*AGAIN, SPOILERS*
My mind continues to mull over Rowling’s The Casual Vacancy, and another thought struck me concerning the end. Obviously, as you have read the book (right? What are you doing here if you haven’t read the book?) you know that Krystal and Robbie both die at the end. There are so many interesting angles to view this from, but the one I want to approach it this time is that of the recurring cycle of poverty.
Krystal, desperate to have a baby in the vain hope it will improve her teenage life and allow her to escape her family and situation, leaves Robbie to himself as she, ahem, gets busy with Fats some distance away. Robbie, being three, then goes too close to the river and falls in.
I think there is an angle were Rowling is clearly commenting on the cyclical nature of poverty. Krystal is recapitulating the same mistakes of her own mother, who had her and Robbie when very young. The point here is that desperation makes people make mistakes, and these mistakes are echoed in their children. Poverty is, of course, only minimally about income, and has much more to do with a mindset of desperation, hopelessness and depression which is the root cause of many exterior problems like low incomes. Barry Fairbrother gave Krystal a taste of what hope felt like. His death threw her back into hopelessness, the result of which was the attempt to get a child from Fats, in the hope that this could somehow fix her situation.
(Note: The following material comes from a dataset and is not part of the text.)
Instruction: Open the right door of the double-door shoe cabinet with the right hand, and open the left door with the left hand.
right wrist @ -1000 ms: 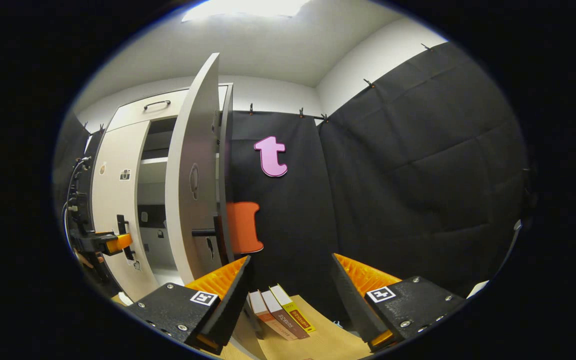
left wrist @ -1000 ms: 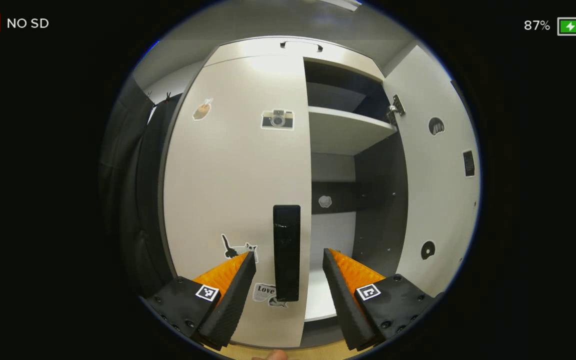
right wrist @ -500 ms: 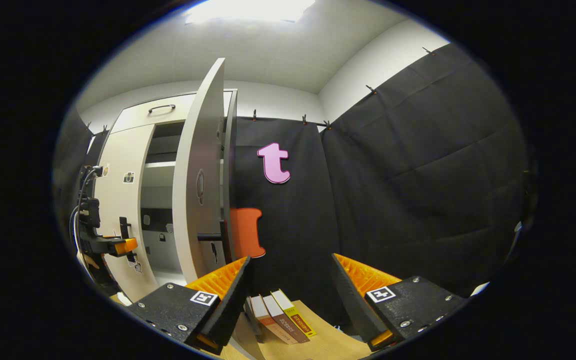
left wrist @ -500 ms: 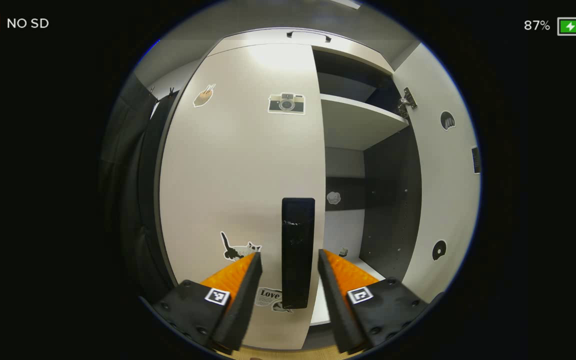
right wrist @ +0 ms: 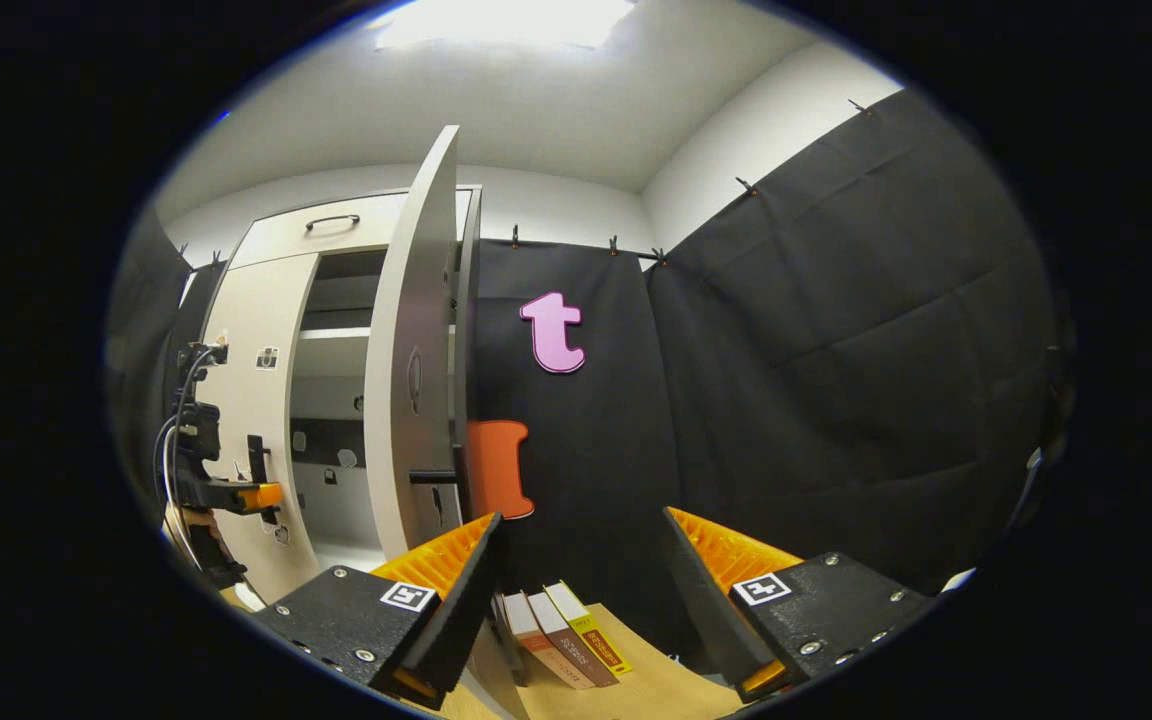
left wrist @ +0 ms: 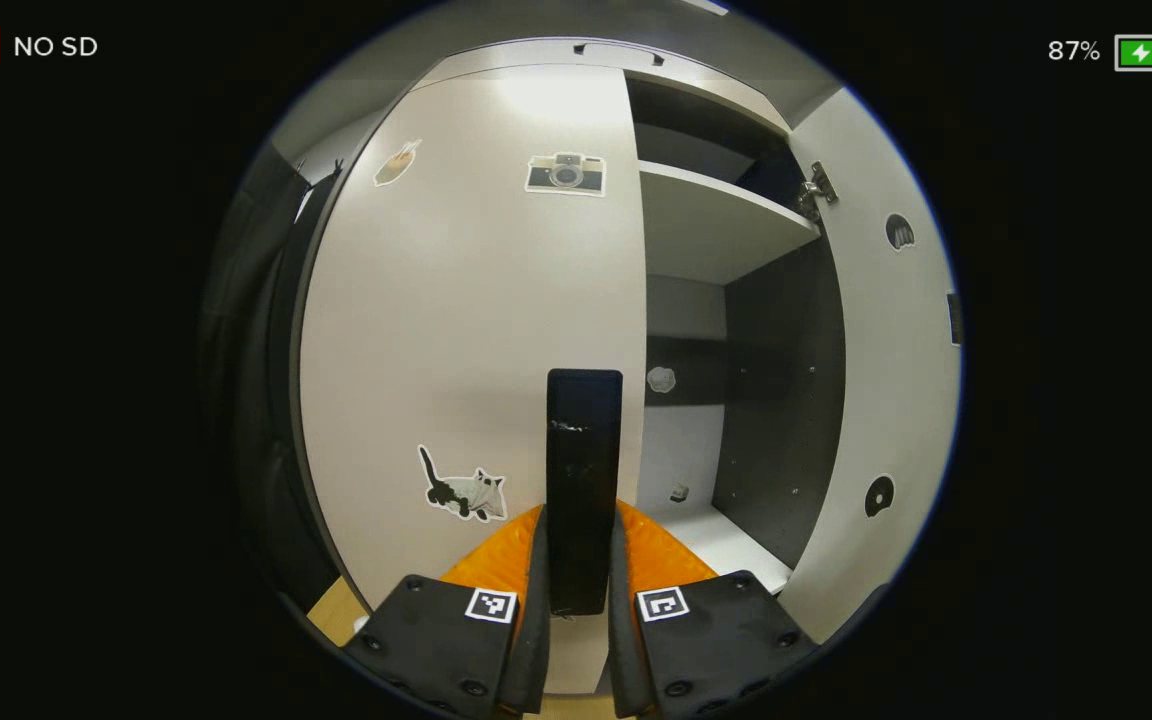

But something interrupted this. Robbie’s death prevented Krystal from becoming pregnant and broke the cycle of poverty. Stopped her from echoing her mother’s own mistakes. Now, that death also pushed Krystal, who blamed herself, into overdosing and dying as well. I see this as Rowling presenting two ways of breaking the cycle – through help and kindness that spurs them out of hopelessness and into hope, or by tragedy and death. The lesson I think she wants us to take away is that without the one who believes in the good in others, who inspires the best in people – Barry Fairbrother – there is no hope for these people. Without the true believers, the world will not change, except for the worse.